Being Wagner: The Story of the Most Provocative Composer Who Ever Lived
Actor-writer Simon Callow has published books on larger-than-life figures Oscar Wilde, Charles Laughton, and Orson Welles. It is only logical that he would be drawn to the most controversial composer and grandest ego of 19th century Europe, Richard Wagner.
In his fascinating, energetically written book, Being Wagner, Callow does not offer detailed analysis of Wagner’s operas. Instead, he focuses on Wagner the man and his place in 19th century German society.
Callow revels in the paradoxes that define Wagner’s life and work. He had no university education and little formal musical training but wrote his massive libretti, which were set to music that changed the way future composers and audiences thought about music. He was a short, homely man whose head was disproportionately large and who had a terrible skin condition but was notorious for his romantic life.
Equal to the genius was the ego. Wagner saw himself as the man who would redefine German music and opera at the moment when Germany was becoming one nation. He had a virulent hatred of foreign influences, expressed most vividly in his passionate anti-Semitism. Though Wagner, banned from Germany for years because of his revolutionary activities, would have hated Hitler’s politics, it is no wonder that Hitler was a passionate Wagnerite.

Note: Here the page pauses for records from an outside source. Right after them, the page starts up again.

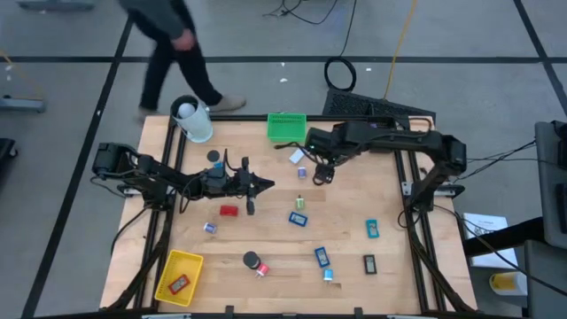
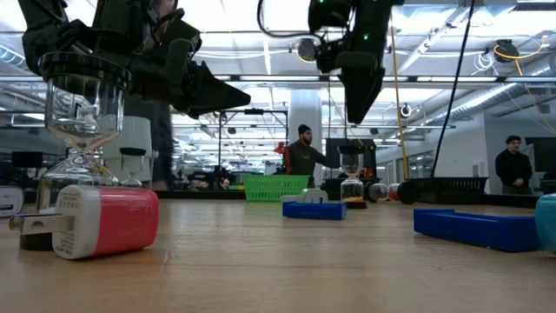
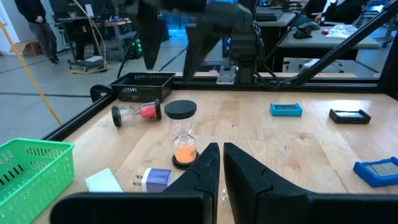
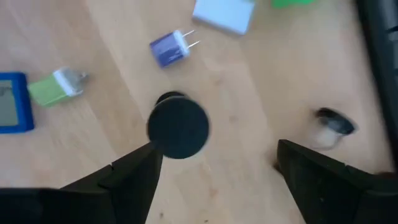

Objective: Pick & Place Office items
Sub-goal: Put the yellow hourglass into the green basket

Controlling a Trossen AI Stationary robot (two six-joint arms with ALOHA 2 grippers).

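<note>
At the near edge of the table [image 1: 354,283], a yellow basket [image 1: 180,276] held a small red item, and close by stood a short black cylinder [image 1: 252,260] with blue blocks [image 1: 322,257] scattered toward the right. Farther in, a red block [image 1: 229,211] lay just beside the left gripper [image 1: 263,185], whose fingers [image 3: 205,169] were pressed together and held nothing as it hung over the middle of the board. Past it, an hourglass with orange sand [image 3: 181,134] stood upright near a purple plug [image 3: 154,179]. The right gripper [image 4: 214,165] hovered directly above that hourglass's black cap [image 4: 178,126], its fingers spread wide on either side, apart from it. At the far edge sat a green basket [image 1: 286,127] and a white cylinder [image 1: 196,121]; beyond the table a person [image 1: 168,44] walked past.
</note>
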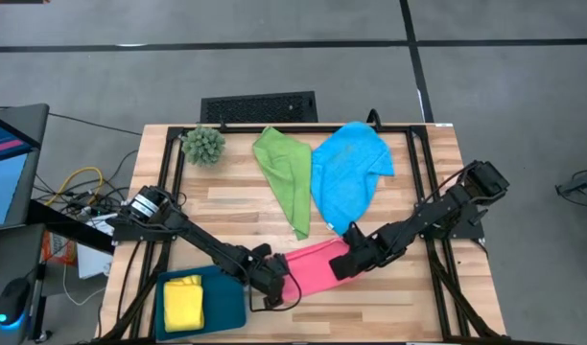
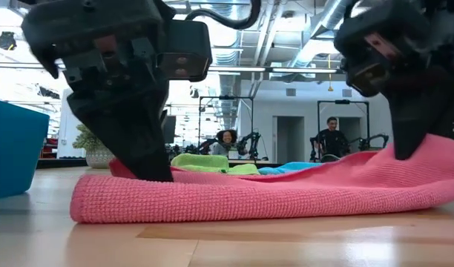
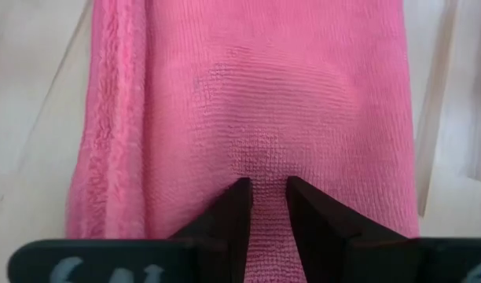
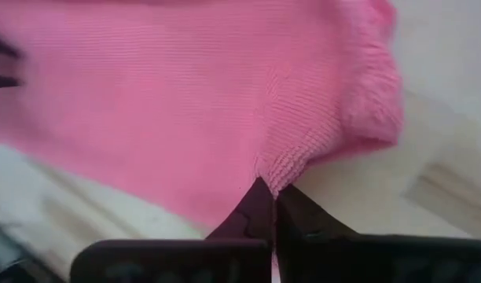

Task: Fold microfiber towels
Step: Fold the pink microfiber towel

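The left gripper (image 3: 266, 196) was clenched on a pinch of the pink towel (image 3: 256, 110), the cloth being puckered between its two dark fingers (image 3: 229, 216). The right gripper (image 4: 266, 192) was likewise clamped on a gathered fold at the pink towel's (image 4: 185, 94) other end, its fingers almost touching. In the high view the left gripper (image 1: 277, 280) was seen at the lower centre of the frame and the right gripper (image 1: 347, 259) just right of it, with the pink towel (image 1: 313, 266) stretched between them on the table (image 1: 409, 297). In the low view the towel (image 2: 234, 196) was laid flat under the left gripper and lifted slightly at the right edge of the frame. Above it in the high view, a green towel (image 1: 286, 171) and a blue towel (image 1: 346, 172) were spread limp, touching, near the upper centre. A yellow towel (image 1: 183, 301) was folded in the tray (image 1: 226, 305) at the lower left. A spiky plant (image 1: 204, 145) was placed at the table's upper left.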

Wagner was also intent on reforming operatic practice. Born into a theatrical family, he wanted to produce opera in which all theatrical elements cohered. To do that, he discarded all the artificial conventions of 19th century opera: the florid singing of Italian bel canto opera, the fixed structure of arias, duets and ensembles; the often unnecessary chorus and the always tangential ballet. He would write coherent music dramas that were as much drama as music.

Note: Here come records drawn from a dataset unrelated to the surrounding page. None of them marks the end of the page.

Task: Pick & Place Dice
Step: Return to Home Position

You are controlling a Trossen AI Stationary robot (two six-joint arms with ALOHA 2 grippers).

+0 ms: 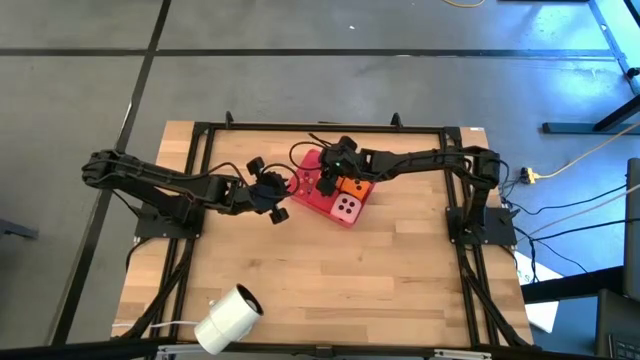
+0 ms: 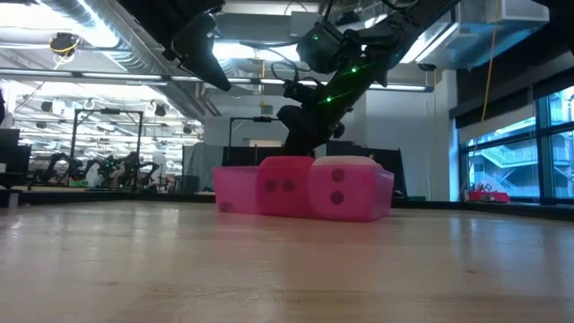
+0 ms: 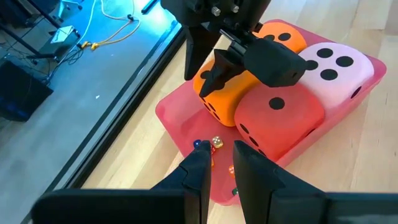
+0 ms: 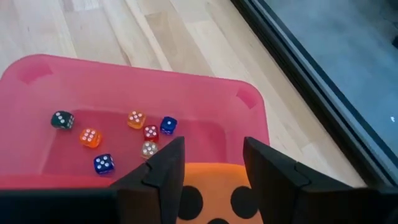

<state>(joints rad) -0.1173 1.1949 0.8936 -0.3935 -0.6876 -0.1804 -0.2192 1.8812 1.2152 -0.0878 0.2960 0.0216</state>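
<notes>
A red tray (image 1: 312, 196) sits mid-table and holds the big soft dice. In the left wrist view I see two orange dice (image 3: 225, 99) (image 3: 283, 34), a red die (image 3: 280, 115) and a pink die (image 3: 336, 62) packed together in it. My right gripper (image 4: 214, 155) (image 1: 328, 180) reaches down over the tray's far left part, onto the nearer orange die. My left gripper (image 3: 221, 158) (image 1: 277, 205) hovers just left of the tray, its fingers a narrow gap apart, holding nothing. In the low view the red die (image 2: 285, 187) and pink die (image 2: 341, 188) hide the orange ones. My right gripper has the orange die (image 4: 214, 186) between its two fingers (image 4: 165, 165), one on each opposite side. They come from above, slanting down from the table's right. The die's pipped top face points up. Whether its underside still rests on the tray, I cannot tell.
Several tiny coloured dice (image 4: 124, 134) lie loose on the tray's bare floor beyond the held die. A white cylindrical object (image 1: 228, 318) stands at the table's near left edge. A black frame (image 1: 320, 127) borders the table. Bare wood spreads across the near half.
</notes>
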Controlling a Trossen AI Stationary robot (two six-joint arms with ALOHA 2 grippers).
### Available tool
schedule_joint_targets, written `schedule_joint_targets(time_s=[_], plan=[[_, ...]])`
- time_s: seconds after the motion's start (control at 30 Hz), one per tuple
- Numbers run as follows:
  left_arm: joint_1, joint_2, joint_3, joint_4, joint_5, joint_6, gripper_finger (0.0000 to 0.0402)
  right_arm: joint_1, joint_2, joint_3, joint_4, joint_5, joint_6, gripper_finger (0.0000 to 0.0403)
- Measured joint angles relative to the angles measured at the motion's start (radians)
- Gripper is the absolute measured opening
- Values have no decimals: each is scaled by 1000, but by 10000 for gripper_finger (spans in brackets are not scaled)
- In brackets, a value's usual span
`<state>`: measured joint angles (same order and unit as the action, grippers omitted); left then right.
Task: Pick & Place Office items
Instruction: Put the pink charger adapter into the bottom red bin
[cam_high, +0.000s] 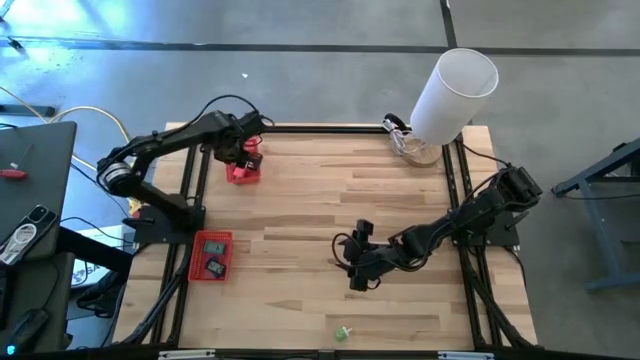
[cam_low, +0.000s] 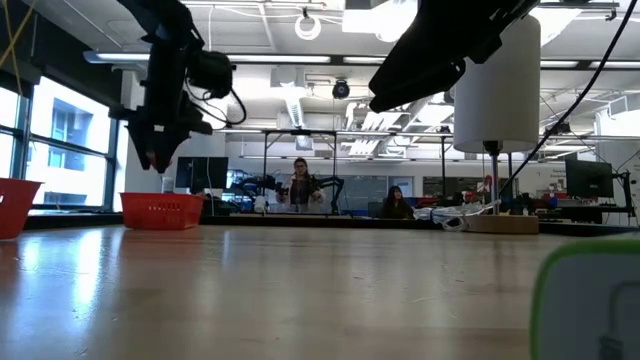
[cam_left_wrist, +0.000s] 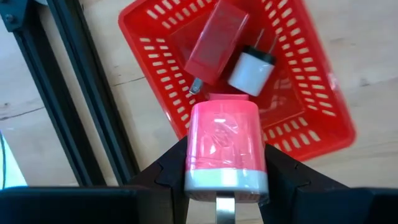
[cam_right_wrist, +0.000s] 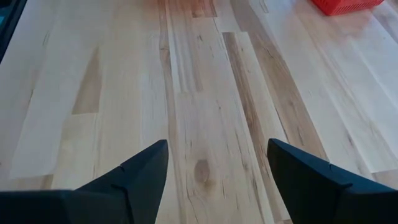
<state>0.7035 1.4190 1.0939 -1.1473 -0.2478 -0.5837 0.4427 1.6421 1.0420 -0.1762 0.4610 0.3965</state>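
Far basket: red mesh plastic, rectangular, at about 11 o'clock on the surface; in the left wrist view it holds a red blocky piece and a white cylinder-shaped piece with a black cap, touching each other.
Near basket: red mesh, at about 8 o'clock by the left frame rail; two small dark items lie in it, too small to tell what.
Left end effector: hangs right over the far basket, closed on a pink office item, a glossy rounded block with a pale grey base.
Right end effector: at about 5 o'clock from the surface's middle, fingers spread apart, nothing between them, above bare planks.
Green item: small, lying alone at 6 o'clock near the front edge.
White cylinder: tall, smooth, at 1 o'clock on the far right corner.
Surface: pale wooden planks with visible grain, framed by black rails.
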Motion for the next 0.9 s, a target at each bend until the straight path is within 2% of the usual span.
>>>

Callow is good at discussing Wagner’s links to German philosophy, particularly the crucial influence of Arthur Schopenhauer and the composer’s turbulent relationship with Friedrich Nietzsche. Callow points out how Wagner treated his philosopher acolyte as a lackey and how Nietzsche’s obsession with Wagner turned from worship to fierce emnity.
Wagner’s financial situation is an essential part of Callow’s story. Wagner believed that wealthy men should support his genius. Few agreed with his assumption, and the composer spent much of his life hiding from creditors. Then he met the teenage King Ludwig of Bavaria who was obsessed with Wagner’s music and besotted with the man. Ludwig supported Wagner handsomely for many years and was devastated when the composer died. Callow claims that Ludwig was one of the few people to whom Wagner was personally devoted.
Then there are the women: the long-suffering first wife, Minne: the muse, Mathilde Wesendonck; and, finally, Cosima Lizst von Bulow, the young daughter of his friend, Franz Lizst and wife of his conductor, Hans von Bulow. Cosima was another ardent disciple—Wagner was most attracted to people who worshipped him.
Finally, the capstone of Wagner’s dream: a theatre in Bayreuth totally devoted to his work and built to his specifications. Callow makes the long gestation of the Festspielhaus fascinating reading.
Throughout Being Wagner, Callow displays his gifts as a storyteller. Being Wagner began as a one-man show and the reader always feels like he is in the hands of a superb performer. The style is conversational, but the book is based on an enormous amount of research. Being Wagner is an excellent place to begin a study of this troublesome genius.